For analysis of how consumers with different levels of card ownership make payments using data from the 2021 Diary of Consumer Payment Choice, see "Payment Card Adoption and Payment Choice," posted in the Atlanta Fed's Policy Hub in mid-July.
May 23, 2022
Vulnerable Populations and the Case for Cash
We recently wrote a post about communities not being able to access cash because of natural or man-made disasters. Severe weather and war, for example, may leave a bank branch inoperable. But even in "normal" times, access to cash remains an important consideration, especially for consumers who use it as their only or preferred means of payment. With this post, we look at how cash remains an important payment option and how accessing it may be becoming more difficult for certain vulnerable populations. These vulnerable populations—who tend to be low- to moderate-income households, rural communities, and recent immigrants—are more likely to be un- or underbanked (underserved) and often rely on cash to buy groceries and pay utility bills.
Even with an uptick in digital payment usage , cash remains a critical payment choice for many Americans. Some may be unable to use digital payment options because they lack access to broadband or a smartphone, for example. Others may not be able to access these options because they are unbanked. Data from the Federal Deposit Insurance Corporation's 2019 report How America Banks reveal that approximately 5.4 percent of households (7.1 million) were unbanked in 2019. Almost 14 percent of Black households are unbanked and presumably rely on cash or alternative payment options.
There are many reasons why cash can be a person's default method of acquiring goods and services, according to a forthcoming paper titled "Cash Is Alive: How Economists Explain Holding and Use of Cash" by Oz Shy, a senior policy adviser at the Atlanta Fed.
Unfortunately, recent data suggest that challenges to accessing cash existed prepandemic and accelerated during the pandemic. It may be especially difficult for the underserved, cash-reliant consumer, according to a report by the National Community Reinvestment Coalition:
- The number of banking institutions declined from approximately 18,000 in 1984 to fewer than 5,000 in 2021.
- The rate of bank branch closures doubled during the pandemic.
Rural areas tend to see the most bank branch closures, and those closures have contributed to a decline in ATMs as well. Adding to this, banks have been more cautious in providing accounts to independent ATM operators in part because of anti-money-laundering concerns. So some banks are adopting policies that prohibit business relationships with independent ATM operators or are charging much higher fees for their services—which means some ATM accounts with banks are closing and fewer ATMs are being established.

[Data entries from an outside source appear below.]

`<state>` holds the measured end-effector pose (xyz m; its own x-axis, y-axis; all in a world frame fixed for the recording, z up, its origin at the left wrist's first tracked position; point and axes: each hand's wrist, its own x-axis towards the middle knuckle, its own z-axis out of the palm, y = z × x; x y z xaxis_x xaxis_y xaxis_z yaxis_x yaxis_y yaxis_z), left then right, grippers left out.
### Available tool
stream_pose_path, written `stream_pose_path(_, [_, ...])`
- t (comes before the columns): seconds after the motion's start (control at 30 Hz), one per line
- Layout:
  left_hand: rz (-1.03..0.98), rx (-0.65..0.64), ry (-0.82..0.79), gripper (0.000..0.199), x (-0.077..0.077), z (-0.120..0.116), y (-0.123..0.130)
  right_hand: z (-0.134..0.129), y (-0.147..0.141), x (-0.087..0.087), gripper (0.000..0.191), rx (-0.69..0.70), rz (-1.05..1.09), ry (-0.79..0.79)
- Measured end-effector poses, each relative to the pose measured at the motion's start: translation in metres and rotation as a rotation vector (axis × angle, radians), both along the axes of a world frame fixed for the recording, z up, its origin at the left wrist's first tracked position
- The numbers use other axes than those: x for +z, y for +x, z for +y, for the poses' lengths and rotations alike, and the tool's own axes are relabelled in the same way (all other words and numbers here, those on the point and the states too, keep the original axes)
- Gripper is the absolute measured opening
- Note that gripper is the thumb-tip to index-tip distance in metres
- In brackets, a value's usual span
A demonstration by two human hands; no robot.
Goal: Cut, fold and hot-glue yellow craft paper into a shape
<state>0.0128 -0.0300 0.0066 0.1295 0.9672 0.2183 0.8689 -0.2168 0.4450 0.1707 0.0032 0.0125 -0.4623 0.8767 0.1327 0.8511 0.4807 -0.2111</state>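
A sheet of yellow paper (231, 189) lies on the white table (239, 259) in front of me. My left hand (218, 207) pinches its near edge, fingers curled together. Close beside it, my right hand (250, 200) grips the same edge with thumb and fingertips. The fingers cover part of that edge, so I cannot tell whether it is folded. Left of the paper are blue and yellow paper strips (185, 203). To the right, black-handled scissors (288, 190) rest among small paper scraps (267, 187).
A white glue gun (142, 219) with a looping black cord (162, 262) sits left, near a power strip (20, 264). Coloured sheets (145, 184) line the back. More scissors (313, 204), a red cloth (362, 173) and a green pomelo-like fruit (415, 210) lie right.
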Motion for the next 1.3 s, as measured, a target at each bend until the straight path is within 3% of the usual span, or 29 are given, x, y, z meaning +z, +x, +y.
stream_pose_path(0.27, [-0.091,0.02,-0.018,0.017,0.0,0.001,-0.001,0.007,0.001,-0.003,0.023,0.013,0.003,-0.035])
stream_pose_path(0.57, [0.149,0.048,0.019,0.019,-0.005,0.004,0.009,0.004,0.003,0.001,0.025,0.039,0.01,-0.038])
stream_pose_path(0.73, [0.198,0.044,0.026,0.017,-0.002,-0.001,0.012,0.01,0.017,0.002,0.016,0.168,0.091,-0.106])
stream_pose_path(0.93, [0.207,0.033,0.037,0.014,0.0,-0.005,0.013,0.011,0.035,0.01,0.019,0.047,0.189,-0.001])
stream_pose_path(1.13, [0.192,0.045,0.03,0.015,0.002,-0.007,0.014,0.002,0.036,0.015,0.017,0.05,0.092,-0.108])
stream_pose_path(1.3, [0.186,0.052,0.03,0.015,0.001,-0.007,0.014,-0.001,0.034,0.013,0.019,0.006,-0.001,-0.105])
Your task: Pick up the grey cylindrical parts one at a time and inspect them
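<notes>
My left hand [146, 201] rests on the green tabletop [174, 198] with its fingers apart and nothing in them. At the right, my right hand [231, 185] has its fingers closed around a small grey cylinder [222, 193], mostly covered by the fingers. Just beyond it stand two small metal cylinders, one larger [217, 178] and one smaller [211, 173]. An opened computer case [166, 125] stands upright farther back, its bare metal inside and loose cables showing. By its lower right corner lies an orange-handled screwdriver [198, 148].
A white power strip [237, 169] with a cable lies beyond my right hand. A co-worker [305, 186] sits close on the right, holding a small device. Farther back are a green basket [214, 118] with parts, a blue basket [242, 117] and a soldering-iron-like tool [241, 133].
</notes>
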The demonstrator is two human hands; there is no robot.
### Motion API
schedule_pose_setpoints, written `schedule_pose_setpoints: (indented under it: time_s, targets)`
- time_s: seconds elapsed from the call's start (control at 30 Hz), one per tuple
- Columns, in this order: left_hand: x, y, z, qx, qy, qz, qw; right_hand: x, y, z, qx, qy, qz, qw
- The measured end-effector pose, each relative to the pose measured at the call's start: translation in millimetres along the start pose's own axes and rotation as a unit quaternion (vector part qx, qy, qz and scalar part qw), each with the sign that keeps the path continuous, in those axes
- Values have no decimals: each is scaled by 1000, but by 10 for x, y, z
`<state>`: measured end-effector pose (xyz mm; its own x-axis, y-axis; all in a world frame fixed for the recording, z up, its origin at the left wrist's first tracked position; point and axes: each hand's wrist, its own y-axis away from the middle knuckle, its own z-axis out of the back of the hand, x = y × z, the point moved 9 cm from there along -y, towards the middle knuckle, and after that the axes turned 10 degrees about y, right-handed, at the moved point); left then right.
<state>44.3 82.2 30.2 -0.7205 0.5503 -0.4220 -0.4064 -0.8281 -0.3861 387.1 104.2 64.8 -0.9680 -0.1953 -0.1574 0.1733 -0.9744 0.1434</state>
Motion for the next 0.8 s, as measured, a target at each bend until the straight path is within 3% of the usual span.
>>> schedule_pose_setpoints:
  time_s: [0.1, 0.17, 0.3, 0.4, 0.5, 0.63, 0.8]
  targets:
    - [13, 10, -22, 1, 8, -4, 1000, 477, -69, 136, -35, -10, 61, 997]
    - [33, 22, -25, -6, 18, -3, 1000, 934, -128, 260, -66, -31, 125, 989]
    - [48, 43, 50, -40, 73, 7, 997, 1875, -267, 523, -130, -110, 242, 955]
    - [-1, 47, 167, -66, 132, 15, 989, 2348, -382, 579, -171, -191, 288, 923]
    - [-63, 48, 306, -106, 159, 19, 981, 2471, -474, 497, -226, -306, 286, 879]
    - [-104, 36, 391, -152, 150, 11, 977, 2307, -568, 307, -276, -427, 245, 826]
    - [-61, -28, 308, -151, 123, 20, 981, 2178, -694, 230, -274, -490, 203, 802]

These closures matter, even to the unbanked consumer, who may need bank branches and ATMs, for example, to obtain cash from a prepaid benefits card for unemployment or social security payments, get a cash advance on a credit card, or cash a check at a bank where the check writer has an account.
As the digital economy expands, people in underserved communities and those who are cash reliant, whether by choice or lack of other options, are at risk for being further marginalized in the financial system. To help ensure that everyone, regardless of payments preferences, is included in this system, cash access and preservation in underserved communities across the nation remain important to maintain.